Campaign finance rules allow plenty of leeway for Cantor, a top GOP fundraiser whose once-bright political career was cut short by tea party insurgent Dave Brat, to spend the money left in the leadership PAC.
Cantor’s leadership committee, Every Republican Is Crucial (ERIC) PAC, had nearly $580,000 on hand at the beginning of May. While ex-members of Congress can’t spend campaign committee funds for personal use, the same prohibition does not apply to leadership PACs.
The majority leader’s more than half-million nest egg gives him by far and away the biggest potential windfall among this year’s departing members of Congress.
Of course, the potential upside for the PACs and business interests that poured tens of thousands of dollars into Cantor’s campaign is not so clear, after they made the wrong bet in an election that college professor Brat won by ten points.
No group had more invested more in Cantor than the American Chemistry Council, the chemical manufacturers giant that counts major corporations like Eli Lilly, ExxonMobil Chemical, and DuPont among its members. The trade group spent a little over $308,000 on a television ad touting the congressman as a friend of small business.
Cantor’s loss means the ACC loses a valuable ally as it wages a multimillion dollar lobbying effort aimed at clean air, water and greenhouse laws.
The Chemistry Council, of course, was not the only organization to pick the losing horse.
Cantor raised more than $5.7 million by Tuesday’s primary and the contributions kept flowing until the bitter end. In the last 20 days of the campaign, his campaign raised $313,700 in large contributions of $1,000 or more. That’s more than what Dave Brat’s campaign raised in the entire primary ($230,000).

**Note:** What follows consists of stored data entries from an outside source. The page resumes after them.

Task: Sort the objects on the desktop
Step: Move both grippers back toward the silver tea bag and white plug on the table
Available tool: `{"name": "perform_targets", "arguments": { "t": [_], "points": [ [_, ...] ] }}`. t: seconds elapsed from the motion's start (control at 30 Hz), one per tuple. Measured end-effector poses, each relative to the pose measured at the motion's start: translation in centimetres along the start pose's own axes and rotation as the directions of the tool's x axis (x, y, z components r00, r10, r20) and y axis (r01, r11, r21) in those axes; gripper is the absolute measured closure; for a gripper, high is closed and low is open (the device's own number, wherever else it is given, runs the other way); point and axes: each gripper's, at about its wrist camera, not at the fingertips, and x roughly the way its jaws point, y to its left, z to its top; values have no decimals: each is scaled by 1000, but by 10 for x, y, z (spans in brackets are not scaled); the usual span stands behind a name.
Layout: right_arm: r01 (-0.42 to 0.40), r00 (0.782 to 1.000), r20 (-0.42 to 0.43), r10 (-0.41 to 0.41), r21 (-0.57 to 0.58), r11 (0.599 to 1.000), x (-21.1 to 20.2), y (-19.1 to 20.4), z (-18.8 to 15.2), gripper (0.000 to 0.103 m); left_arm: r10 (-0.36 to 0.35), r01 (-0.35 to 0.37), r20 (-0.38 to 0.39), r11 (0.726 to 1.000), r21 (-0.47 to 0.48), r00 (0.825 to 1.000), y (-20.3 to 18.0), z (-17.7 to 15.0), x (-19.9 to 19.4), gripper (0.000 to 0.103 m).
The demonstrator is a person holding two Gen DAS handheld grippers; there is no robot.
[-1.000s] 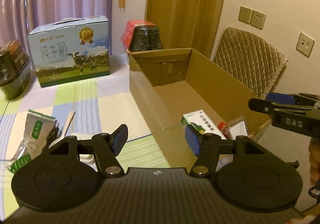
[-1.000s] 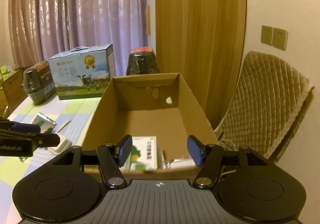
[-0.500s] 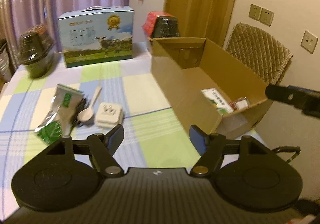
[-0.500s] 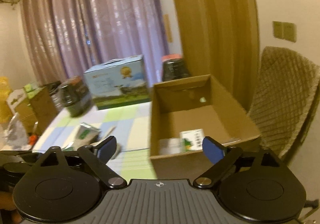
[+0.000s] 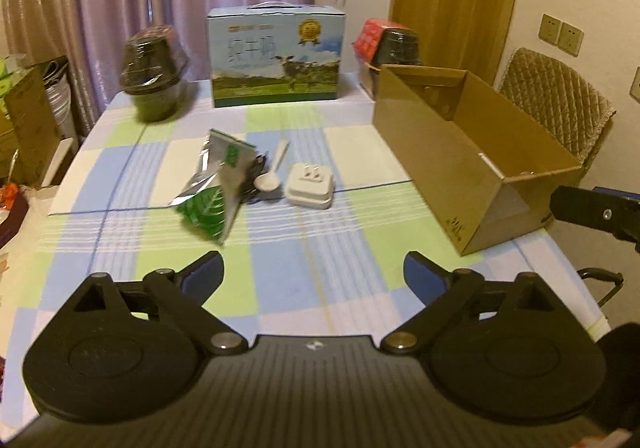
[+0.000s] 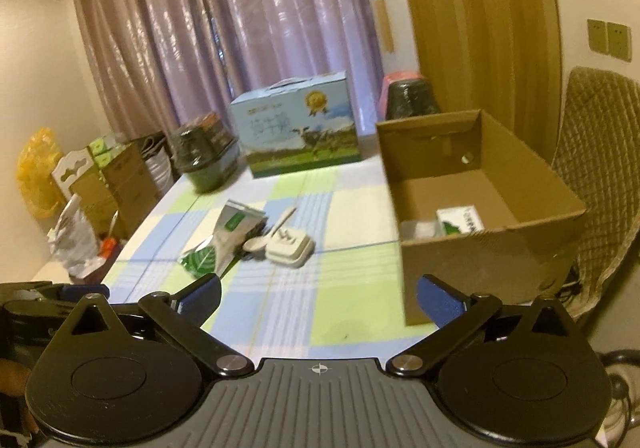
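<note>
A: What's in the cardboard box (image 6: 480,183)?
B: A green-and-white carton (image 6: 460,221). The foil pouch (image 5: 212,191), spoon (image 5: 272,173) and plug adapter (image 5: 309,188) lie on the table.
A: Grippers?
B: Left gripper (image 5: 312,282) and right gripper (image 6: 318,298) are both opening, nothing between their jaws.

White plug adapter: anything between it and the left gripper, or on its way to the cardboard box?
Nothing visible. Bare tablecloth lies between the empty, opening left gripper and the white plug adapter. Toward the cardboard box, only the box's own wall must be cleared.

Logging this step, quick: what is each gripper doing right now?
Left gripper: jaws opening, wide apart, nothing between them.
Right gripper: jaws opening, wide apart, nothing between them.
</note>
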Motion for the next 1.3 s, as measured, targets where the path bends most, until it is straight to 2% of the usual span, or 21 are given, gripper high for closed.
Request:
{"name": "perform_targets", "arguments": {
  "t": [0.57, 1.3],
  "points": [
    [-41, 998, -39, 39, -43, 998, 1, 36, -12, 2, 45, -46, -22, 998, -49, 999, 38, -27, -40, 3],
    [-55, 996, -77, 50, -74, 996, 24, 46, -15, 2, 61, -62, -20, 997, -51, 998, 57, -22, -36, 1]
  ]
}}
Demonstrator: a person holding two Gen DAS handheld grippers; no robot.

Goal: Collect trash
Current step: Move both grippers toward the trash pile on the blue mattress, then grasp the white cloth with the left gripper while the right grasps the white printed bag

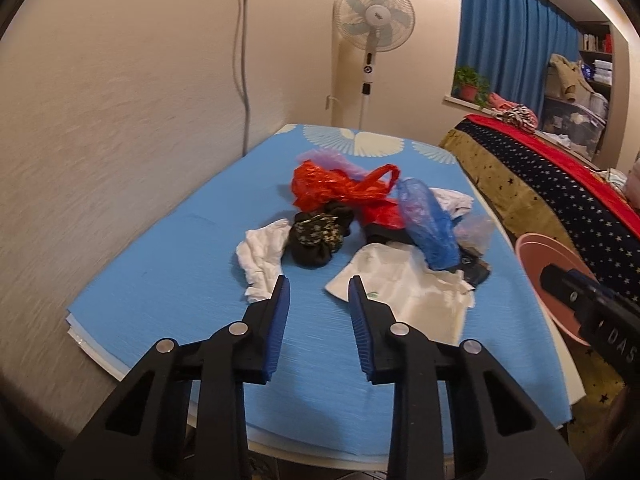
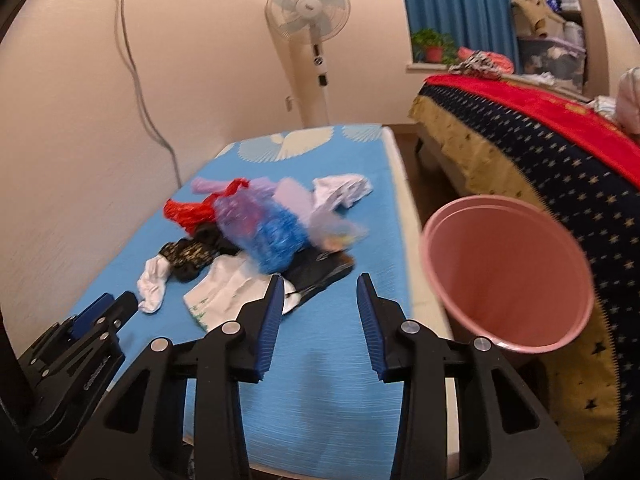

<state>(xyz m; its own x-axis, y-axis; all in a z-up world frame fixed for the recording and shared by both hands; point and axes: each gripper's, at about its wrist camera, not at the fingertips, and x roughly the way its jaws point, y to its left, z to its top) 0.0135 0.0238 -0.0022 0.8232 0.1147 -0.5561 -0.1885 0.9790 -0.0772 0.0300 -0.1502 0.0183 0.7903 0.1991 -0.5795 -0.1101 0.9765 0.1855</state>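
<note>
A pile of trash lies on the blue table [image 1: 168,280]: a red plastic bag [image 1: 336,188], a blue plastic bag [image 1: 428,220], a white plastic bag [image 1: 404,292], a white crumpled cloth [image 1: 264,256] and a dark patterned bundle [image 1: 316,240]. My left gripper [image 1: 318,292] is open and empty, just short of the pile, above the table. My right gripper [image 2: 320,292] is open and empty, over the table near the dark item [image 2: 324,272] at the pile's near edge. A pink bin [image 2: 508,272] stands to the right of the table. The pile also shows in the right wrist view, with the blue bag [image 2: 272,240] on top.
A wall runs along the table's left side. A standing fan [image 1: 374,20] is behind the table's far end. A bed with a star-patterned cover [image 2: 540,160] lies to the right, behind the pink bin [image 1: 540,272]. The left gripper [image 2: 92,320] shows at the lower left of the right wrist view.
</note>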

Moreover, most of the $32,600 in last-minute big checks that Cantor did get from within his state came from outside his district. As the table below shows, the Washington suburbs ponied up far more than the congressman’s home base in Richmond.
Executives from Altria, Berkshire Hathaway and the Heritage Provider Network, California-based healthcare group, each contributed $50,000 to the Cantor Victory Fund, a joint committee that raised money for Cantor’s campaign, leadership PAC, the local party committee and the NRCC.
A host of different political action committees combined to contribute over $2.2 million. Though Cantor is not a member of any committees, his high rank makes him a popular target for a diverse set of business interests. John Deere, Hewlett Packard, Halliburton and United Airlines are just a few of the groups that chipped in to keep Cantor in office, each giving $5,000. And while they may have had a vested stake in the outcome of the Seventh District’s elections, most of these committees hail from outside of Virginia.
In fact, 71 percent of the itemized donations ($200 or more) that went to Cantor’s campaign kitty, came from outside the Old Dominion State.
Brat, in stark contrast to his opponent, relied entirely on individuals to finance his campaign. The Friends of Dave Brat committee did not report a single itemized PAC contribution.